Render Tutorials
ETL on Workflows, Part 1: Build a sharded pipeline

What you'll build

⏱ 5 min

This is ETL on Workflows, Part 1. The series takes you from a blank render workflows init to a hardened, benchmarked ETL pipeline on Render.

Part 1 builds the sharded pipeline: hash routing, fan-out, shard workers, orchestration, aggregation, and a deployed run. Part 2 takes that same pipeline and makes it production-ready with retries, idempotency, structured logs, a chaos drill, and a scale benchmark.

By the end of this tutorial you’ll have a Render Workflow that loads four customer-data CSVs (CRM, Billing, Product, Support), shards records across N parallel subtasks, merges and enriches each customer’s profile, and runs end-to-end against a deployed service from a small SDK client script.

The finished thing is render-examples/data-processor-workflow. You’ll arrive at roughly the same code shape on your own, learning the design decisions as you go.

Before you start

You’ll need:

The Workflows limits page is worth skimming if you plan to push this to bigger datasets later.

What “sharded” means here

A naive ETL loops through 1M customers in one process. That works until the dataset doesn’t fit in memory, one transient failure kills the whole run, or the loop takes longer than your job runner allows. The fan-out pattern fixes all three: hash each customer_id into one of N shards, run N tasks in parallel on their own instances, aggregate the results. The reader does the work of N shards in the time of one.

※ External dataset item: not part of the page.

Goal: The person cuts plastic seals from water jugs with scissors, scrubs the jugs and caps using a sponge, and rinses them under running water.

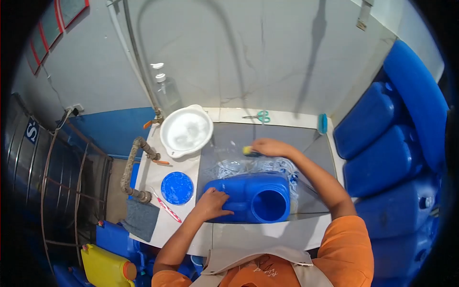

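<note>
A blue plastic water container (244,182) lies on its side across the front of the grey sink (311,148), its round open mouth facing me. My left hand (213,203) rests on its left part, fingers spread over the surface. Beyond the container, above the sink, my right hand (270,147) grips a yellow sponge (247,150) with a dark side. White-and-blue netting or cord (229,168) lies wet behind the container, partly hidden by it. To the left, a white basin (207,115) holds suds, and a round blue lid (177,188) lies on the ledge.
A pump bottle (168,95) stands behind the basin. Scissors (262,116) and a teal brush (323,124) are on the back ledge. A toothbrush (168,209), grey cloth (140,219) and pipe (128,172) are at left. Blue containers (380,153) line the right side.
</note>
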`<state>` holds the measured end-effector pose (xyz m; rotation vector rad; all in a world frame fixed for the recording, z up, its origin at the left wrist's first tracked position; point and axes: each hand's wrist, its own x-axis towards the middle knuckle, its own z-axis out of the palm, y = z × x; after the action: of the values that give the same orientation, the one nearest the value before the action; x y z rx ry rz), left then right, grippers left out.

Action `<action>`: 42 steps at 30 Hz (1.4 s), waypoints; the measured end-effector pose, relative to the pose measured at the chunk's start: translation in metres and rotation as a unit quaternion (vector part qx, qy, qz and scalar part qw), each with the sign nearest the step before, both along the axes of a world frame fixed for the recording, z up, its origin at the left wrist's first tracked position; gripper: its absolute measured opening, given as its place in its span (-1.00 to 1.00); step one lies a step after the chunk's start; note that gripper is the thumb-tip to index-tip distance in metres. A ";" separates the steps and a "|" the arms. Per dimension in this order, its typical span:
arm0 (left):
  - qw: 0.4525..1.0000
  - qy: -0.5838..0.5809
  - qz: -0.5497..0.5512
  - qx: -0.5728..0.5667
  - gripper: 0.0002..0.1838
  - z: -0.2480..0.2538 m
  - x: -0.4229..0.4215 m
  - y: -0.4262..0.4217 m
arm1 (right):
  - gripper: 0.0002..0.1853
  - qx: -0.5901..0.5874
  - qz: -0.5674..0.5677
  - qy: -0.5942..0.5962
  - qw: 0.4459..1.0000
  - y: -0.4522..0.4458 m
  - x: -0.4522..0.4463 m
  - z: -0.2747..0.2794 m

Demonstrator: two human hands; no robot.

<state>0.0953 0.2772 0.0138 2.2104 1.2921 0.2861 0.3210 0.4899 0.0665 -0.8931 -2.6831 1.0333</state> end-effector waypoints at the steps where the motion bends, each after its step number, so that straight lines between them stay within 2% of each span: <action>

The design choices that make this work are the lessons of this tutorial:

  • Hash routing on a stable key so every record for the same customer lands on the same shard, even when the records live in different source files.
  • Subtasks own their own I/O so the orchestrator doesn’t have to pass large payloads. Workflow task arguments are JSON, capped at 4 MB. A pre-built shard slice for 1M customers would blow past that.
  • The orchestrator owns coordination and aggregation, not data movement. It spawns subtasks and combines their summarized results.
  • JSON-serializable inputs and outputs at every task boundary so subtasks can run in their own processes with no shared memory.

The system at a glance

The orchestrator never touches a CSV. It hands each process_shard subtask just a shard_id (a single integer). Each subtask reads the four CSVs from disk, filters to its shard’s customers (using hash(customer_id) % N == shard_id), merges across sources, and returns the enriched profiles for that shard. The orchestrator aggregates the returns into a stats summary.

You're sharding 1M customers across 10 workers. Why hash by `customer_id` rather than slice the CSV by row index?

Roadmap

  1. What you’ll build. This page.
  2. Scaffold with render workflows init and strip the examples. Get a clean project that registers zero tasks, ready to receive your own.
  3. Drop in sample data. Pull the data generator from the reference repo and generate four CSVs of 1K rows each.
  4. Write the sharding helper. A sharding module with one function: deterministic hash routing.
  5. Write the shard worker. process_shard takes a shard_id, loads all four CSVs, filters to its shard’s customers, merges across sources, enriches, and returns the profiles.
  6. Write the orchestrator. merge_customer_data spawns N process_shard subtasks in parallel, awaits all of them, and aggregates the results into a stats summary.
  7. Trigger and verify locally. A small SDK client script. Run end-to-end against 1K rows. Inspect the aggregated output.
  8. Deploy to Render. Push to GitHub, create the Workflow service, trigger the deployed pipeline from the same script.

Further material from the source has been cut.